Hanks spends about four months of the year here, and is losing neighbors at a rapid clip: “Over there” — he points to a thoroughly indistinguishable ramshackle house — “that woman was widowed. Then she went to Sturgis (pop: 6,627) with the preacher who buried her husband.” That’s about what passes for gossip in rural South Dakota. As anyone living in a rural town will tell you, people this dependent on each other do not pass judgment and do not talk about each other much.

Despite the near-total isolation — the nearest town is 13 miles away, and Cottonwood, like so many of its fellow hamlets, has no fire department, doctor, grocery store or police presence — Hanks says he fears nothing. Crime is freakishly, historically low in South Dakota, and if you leave your rental car unlocked to wander around one of these little pockets, you’re way more likely to find that a stranger will leave something in it (in my case, two jars of homemade dill pickles) rather than take something out.
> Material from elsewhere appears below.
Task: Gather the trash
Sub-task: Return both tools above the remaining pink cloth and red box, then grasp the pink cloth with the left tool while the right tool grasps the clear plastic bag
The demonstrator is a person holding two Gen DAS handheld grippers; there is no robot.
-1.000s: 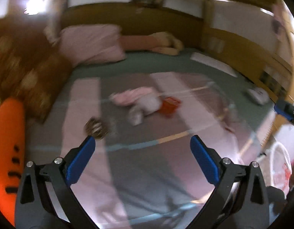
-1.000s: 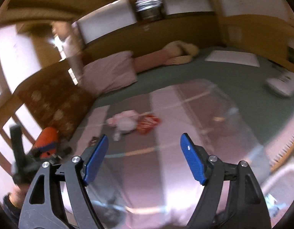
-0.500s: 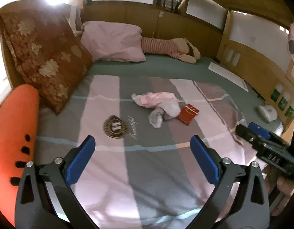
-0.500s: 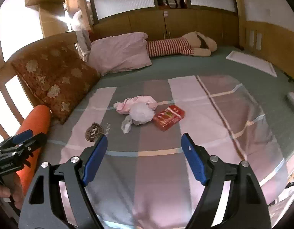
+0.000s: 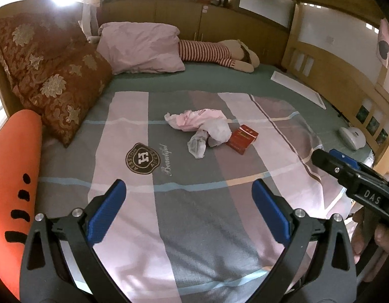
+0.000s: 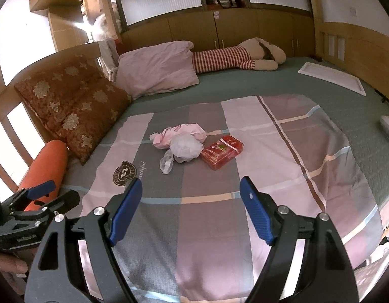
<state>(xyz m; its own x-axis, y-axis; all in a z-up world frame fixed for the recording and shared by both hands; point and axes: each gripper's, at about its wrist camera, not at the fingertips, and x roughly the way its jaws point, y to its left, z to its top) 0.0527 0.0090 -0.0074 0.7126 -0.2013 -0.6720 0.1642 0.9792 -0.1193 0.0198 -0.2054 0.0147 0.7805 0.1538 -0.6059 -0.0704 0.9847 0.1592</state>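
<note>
Both grippers' fingers released – red box (image 6: pixel 221 153) partly hidden behind crumpled bags (image 6: pixel 180 144).

Red carton (image 6: pixel 221 152): flat rectangular pack, printed top face up, lying slightly askew at frame centre, right of other litter. White plastic bag (image 6: pixel 185 147): crumpled, translucent, puffed into ball, touching carton's left edge; twisted tail trails toward lower left. Pink wrapper (image 6: pixel 180 132): crumpled, printed, partly under bag, just above and left of it. Left wrist view: same cluster at upper centre, carton (image 5: pixel 242 139) rightmost, bag (image 5: pixel 214 132) middle, wrapper (image 5: pixel 194 120) above left.
</note>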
Not that it’s entirely free of trouble.

Four years ago, Hanks says, he caught a guy trying to break into his old restaurant. “He had a crowbar and he was having trouble. I watched him. Then I just went in the cupboard, pulled out the handgun, shot a couple of rounds over his head and you should’ve seen him run.”

He chuckles. “This is a nice place to live, a nice place to retire.”
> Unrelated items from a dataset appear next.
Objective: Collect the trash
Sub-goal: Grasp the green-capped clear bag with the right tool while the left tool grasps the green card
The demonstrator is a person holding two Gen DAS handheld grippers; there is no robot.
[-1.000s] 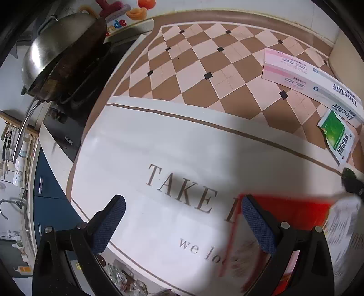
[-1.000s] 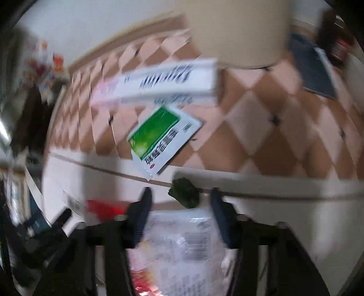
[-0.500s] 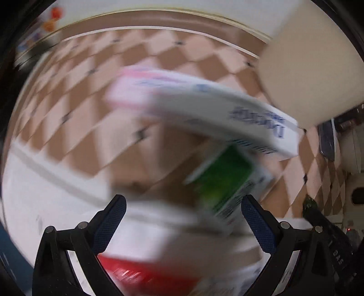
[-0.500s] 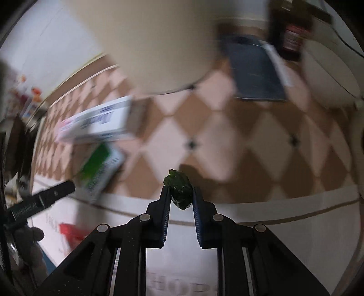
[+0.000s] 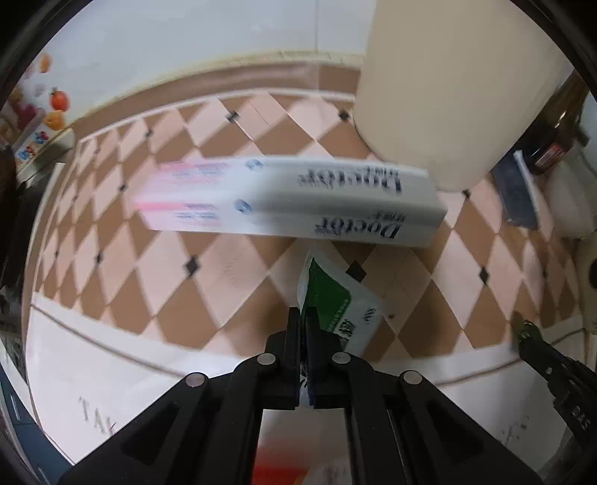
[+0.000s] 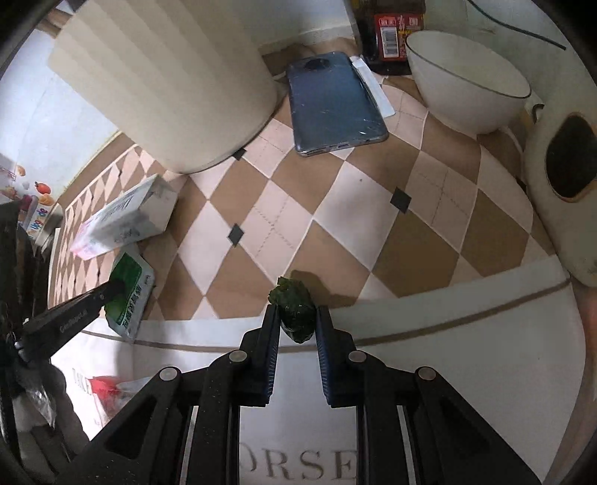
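Observation:
My left gripper (image 5: 306,317) is shut on the edge of a green and white sachet (image 5: 337,309), which stands tilted up off the checked tablecloth; the sachet also shows in the right wrist view (image 6: 128,294). My right gripper (image 6: 297,311) is shut on a small dark green crumpled wad (image 6: 294,307), held just above the cloth; the wad also shows at the right of the left wrist view (image 5: 524,330). A long white and pink "Doctor" box (image 5: 291,201) lies beyond the sachet. A red wrapper (image 6: 106,386) lies at the near left.
A large cream cylinder (image 6: 168,82) stands behind the box. A blue phone (image 6: 334,100), a white bowl (image 6: 466,82), a dark bottle (image 6: 391,33) and a cream appliance (image 6: 559,194) stand at the back right. The cloth's white border (image 6: 447,358) is in front.
My left gripper swung right from the red wrapper and closed on the green sachet. My right gripper closed on the green wad and has lifted it slightly.

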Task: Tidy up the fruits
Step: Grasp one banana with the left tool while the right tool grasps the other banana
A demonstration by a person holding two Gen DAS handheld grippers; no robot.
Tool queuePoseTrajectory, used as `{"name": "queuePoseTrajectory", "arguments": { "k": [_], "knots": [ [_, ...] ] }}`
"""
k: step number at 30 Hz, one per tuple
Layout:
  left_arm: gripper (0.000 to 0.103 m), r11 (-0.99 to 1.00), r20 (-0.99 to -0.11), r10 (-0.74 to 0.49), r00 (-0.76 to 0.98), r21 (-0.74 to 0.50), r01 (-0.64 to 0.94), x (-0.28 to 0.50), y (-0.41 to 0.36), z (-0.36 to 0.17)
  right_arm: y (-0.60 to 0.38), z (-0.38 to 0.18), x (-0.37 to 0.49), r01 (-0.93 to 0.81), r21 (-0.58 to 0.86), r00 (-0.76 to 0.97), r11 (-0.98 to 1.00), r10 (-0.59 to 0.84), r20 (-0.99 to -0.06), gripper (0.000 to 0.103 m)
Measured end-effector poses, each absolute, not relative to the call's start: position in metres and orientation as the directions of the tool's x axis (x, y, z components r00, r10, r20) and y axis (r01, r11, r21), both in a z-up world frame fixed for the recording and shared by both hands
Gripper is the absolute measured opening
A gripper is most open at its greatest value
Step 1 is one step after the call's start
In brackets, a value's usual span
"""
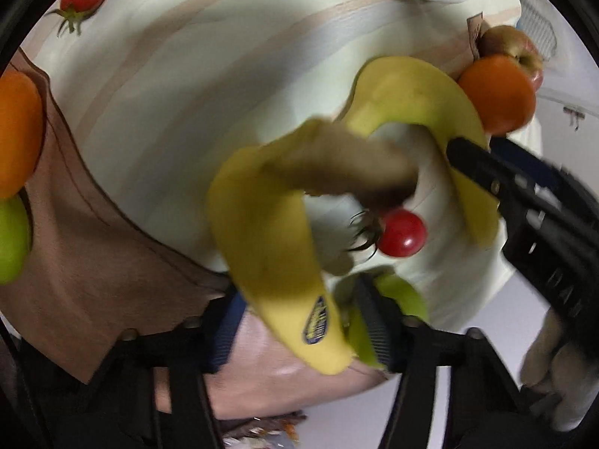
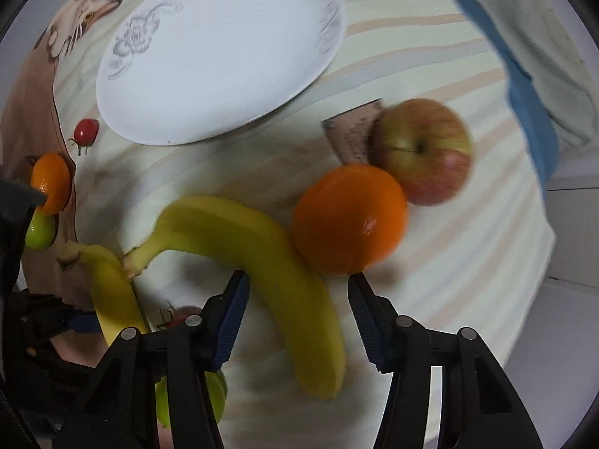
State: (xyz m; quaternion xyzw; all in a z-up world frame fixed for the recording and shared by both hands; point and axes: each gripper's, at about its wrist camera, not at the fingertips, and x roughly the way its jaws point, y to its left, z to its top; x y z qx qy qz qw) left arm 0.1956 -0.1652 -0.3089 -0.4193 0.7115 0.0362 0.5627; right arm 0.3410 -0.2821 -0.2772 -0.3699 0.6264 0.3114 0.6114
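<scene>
My left gripper is shut on a yellow banana with a blue sticker, held above the cloth; the same banana shows in the right wrist view. A second banana lies on the cloth between the open fingers of my right gripper, which shows in the left wrist view over that banana. An orange and a red-green apple sit just beyond it. A white plate lies at the far side.
A cherry tomato lies under the held banana, another cherry tomato by the plate. A small orange and a green fruit sit at the left. A green fruit is near my left fingers. The striped cloth ends at the right.
</scene>
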Motion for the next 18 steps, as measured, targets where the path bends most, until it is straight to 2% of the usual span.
{"name": "queuePoseTrajectory", "arguments": {
  "k": [5, 8, 11, 13, 16, 18],
  "knots": [
    [0.04, 0.72, -0.864, -0.504, -0.01, -0.414, -0.557, 0.191, -0.163, -0.29, -0.289, -0.29, 0.349, -0.814, 0.024, -0.058, 0.58, -0.04, -0.998, 0.051],
    [0.039, 0.783, -0.897, -0.443, -0.005, -0.384, -0.489, 0.187, -0.166, -0.273, -0.293, -0.294, 0.348, -0.81, 0.014, -0.054, 0.586, -0.05, -0.997, 0.051],
    [0.039, 0.844, -0.929, -0.371, 0.004, -0.339, -0.416, 0.184, -0.164, -0.254, -0.297, -0.307, 0.338, -0.813, -0.022, -0.049, 0.582, -0.105, -0.993, 0.047],
    [0.039, 0.891, -0.954, -0.298, 0.017, -0.285, -0.354, 0.183, -0.158, -0.242, -0.302, -0.315, 0.33, -0.816, -0.037, -0.048, 0.576, -0.131, -0.99, 0.039],
    [0.037, 0.945, -0.987, -0.16, 0.036, -0.163, -0.282, 0.185, -0.141, -0.228, -0.321, -0.324, 0.328, -0.696, 0.018, -0.137, 0.717, -0.108, -0.985, 0.036],
    [0.036, 0.958, -0.993, -0.116, 0.021, -0.118, -0.26, 0.188, -0.128, -0.226, -0.333, -0.325, 0.321, -0.638, 0.049, -0.161, 0.769, -0.07, -0.985, 0.036]
  ]
}}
Quinn, the closest town to Cottonwood, is home to George Moore, 78, and his second wife. Moore grew up here and points to a flat patch of grass about 10 yards from his door; that’s where his high school used to be. Next door to him is Lana Pabst, 54, who is originally from a big city (East Grand Forks, Minn., pop 55,000) but moved here for her husband, who loves it. She admits that the isolation can be worrisome: “If I’m out here and the storms take down my tree and my clothesline, I guess I read my word,” she says. “I read my Bible.”

Down the road is Ron Dyvig, the town celebrity. Dyvig, 68, is a graduate of Deadwood High School (class president of ’61) and today is the owner and operator of the Badlands Observatory, where he lives and works part-time. He bought the building, which was the town’s former six-bed hospital, at auction for $68,000, but soon after, a fire swept through the place, and Dyvig lost nearly everything. He doesn’t feel that the lack of a fire department made the losses worse: “They get here quickly, from Wall,” he says. “In 20 minutes.”
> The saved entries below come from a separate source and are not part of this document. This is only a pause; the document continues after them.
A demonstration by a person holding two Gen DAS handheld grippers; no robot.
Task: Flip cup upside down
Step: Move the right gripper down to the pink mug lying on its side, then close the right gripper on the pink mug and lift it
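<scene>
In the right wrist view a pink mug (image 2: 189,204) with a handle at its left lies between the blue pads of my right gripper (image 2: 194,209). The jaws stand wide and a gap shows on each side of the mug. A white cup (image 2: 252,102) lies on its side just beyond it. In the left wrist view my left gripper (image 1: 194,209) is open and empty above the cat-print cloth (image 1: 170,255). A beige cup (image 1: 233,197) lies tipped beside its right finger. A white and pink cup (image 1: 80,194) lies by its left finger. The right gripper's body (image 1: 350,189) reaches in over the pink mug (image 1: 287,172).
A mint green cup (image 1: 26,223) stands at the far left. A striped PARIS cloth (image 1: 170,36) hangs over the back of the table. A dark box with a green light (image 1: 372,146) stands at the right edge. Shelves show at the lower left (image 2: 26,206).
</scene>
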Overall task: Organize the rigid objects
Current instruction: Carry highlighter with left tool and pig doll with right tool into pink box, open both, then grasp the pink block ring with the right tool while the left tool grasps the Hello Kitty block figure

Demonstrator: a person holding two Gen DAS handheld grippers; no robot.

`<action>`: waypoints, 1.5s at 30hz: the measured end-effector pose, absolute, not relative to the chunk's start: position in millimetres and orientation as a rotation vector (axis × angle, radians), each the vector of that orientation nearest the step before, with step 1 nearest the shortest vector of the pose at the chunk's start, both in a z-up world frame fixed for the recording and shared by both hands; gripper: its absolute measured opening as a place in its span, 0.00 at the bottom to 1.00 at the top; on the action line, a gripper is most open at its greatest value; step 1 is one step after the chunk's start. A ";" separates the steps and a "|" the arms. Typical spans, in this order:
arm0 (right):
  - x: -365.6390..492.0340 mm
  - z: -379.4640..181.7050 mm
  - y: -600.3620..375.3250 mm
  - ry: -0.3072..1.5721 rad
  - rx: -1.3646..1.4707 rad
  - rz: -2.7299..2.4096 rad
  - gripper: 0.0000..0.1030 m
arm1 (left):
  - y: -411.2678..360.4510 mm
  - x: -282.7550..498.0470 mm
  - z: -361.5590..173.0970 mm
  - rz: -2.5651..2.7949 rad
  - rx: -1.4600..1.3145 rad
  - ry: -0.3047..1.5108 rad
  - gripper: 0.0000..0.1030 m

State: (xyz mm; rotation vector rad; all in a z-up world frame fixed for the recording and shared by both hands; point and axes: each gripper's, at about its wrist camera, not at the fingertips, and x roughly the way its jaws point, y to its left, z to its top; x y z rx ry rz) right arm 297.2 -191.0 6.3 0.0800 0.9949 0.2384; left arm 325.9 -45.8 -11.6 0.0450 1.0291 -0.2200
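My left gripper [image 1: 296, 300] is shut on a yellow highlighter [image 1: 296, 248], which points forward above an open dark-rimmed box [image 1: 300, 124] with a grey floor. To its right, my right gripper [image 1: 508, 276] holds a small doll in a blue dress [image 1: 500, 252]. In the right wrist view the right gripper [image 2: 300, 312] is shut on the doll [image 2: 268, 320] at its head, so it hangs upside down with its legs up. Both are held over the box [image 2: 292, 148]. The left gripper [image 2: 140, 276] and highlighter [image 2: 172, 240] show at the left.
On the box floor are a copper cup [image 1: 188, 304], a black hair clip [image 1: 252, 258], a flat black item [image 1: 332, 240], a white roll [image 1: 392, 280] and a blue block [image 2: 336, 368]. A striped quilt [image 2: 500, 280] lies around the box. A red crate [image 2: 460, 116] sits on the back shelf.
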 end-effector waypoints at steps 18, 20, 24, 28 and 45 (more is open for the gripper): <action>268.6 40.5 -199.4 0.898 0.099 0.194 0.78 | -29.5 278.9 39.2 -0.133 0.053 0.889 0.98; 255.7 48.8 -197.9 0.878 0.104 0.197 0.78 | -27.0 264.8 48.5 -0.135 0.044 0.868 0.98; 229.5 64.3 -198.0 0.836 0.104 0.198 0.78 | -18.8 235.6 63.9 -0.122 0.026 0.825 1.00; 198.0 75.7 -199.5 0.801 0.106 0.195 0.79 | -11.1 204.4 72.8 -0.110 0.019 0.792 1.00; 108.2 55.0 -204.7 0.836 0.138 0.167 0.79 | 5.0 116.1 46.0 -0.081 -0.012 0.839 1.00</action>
His friends helped him reconstruct, and he took on a second job as a mail carrier to build his Newtonian reflecting telescope here; he wanted a northern site with low light pollution, and the town put filters on all 12 traffic lights just for him. He’s even able to switch the one closest to the Observatory on and off. “It was in appreciation for what I was doing with the space,” he says. He has discovery credit on 27 asteroids, and people around the world can log on and use his telescope through the Space Grant Internet Network.

Dyvig is a soft-spoken man with a sweet face, and in talking to him, it’s hard not to feel that the loss of a town like this, so perfectly matched to a gentle eccentric like Dyvig, would be a tragedy. Here, he can be alone with his stars, yet still feel that he belongs to a community.

But Quinn is about to lose its post office, which, as Dave Grettler so plainly notes, is the end. “Losing that stuff doesn’t kill the town,” he says. “The town’s already dead, and you’re cleaning up the body. People hate that kind of talk, but it’s true. Once the post office goes, farmers don’t go to that town for nothing.”

Dyvik may be a romantic, but he’s also resigned. “You can only go with the history of the last 50 years, and you can see what’s happening,” he says. “When I drive the mail route out there, I talk to these farmers and ranchers and they’re the salt of the earth, and you’d think it would never end — that there’s an American thread running through that’s not going to be easy to extinguish.”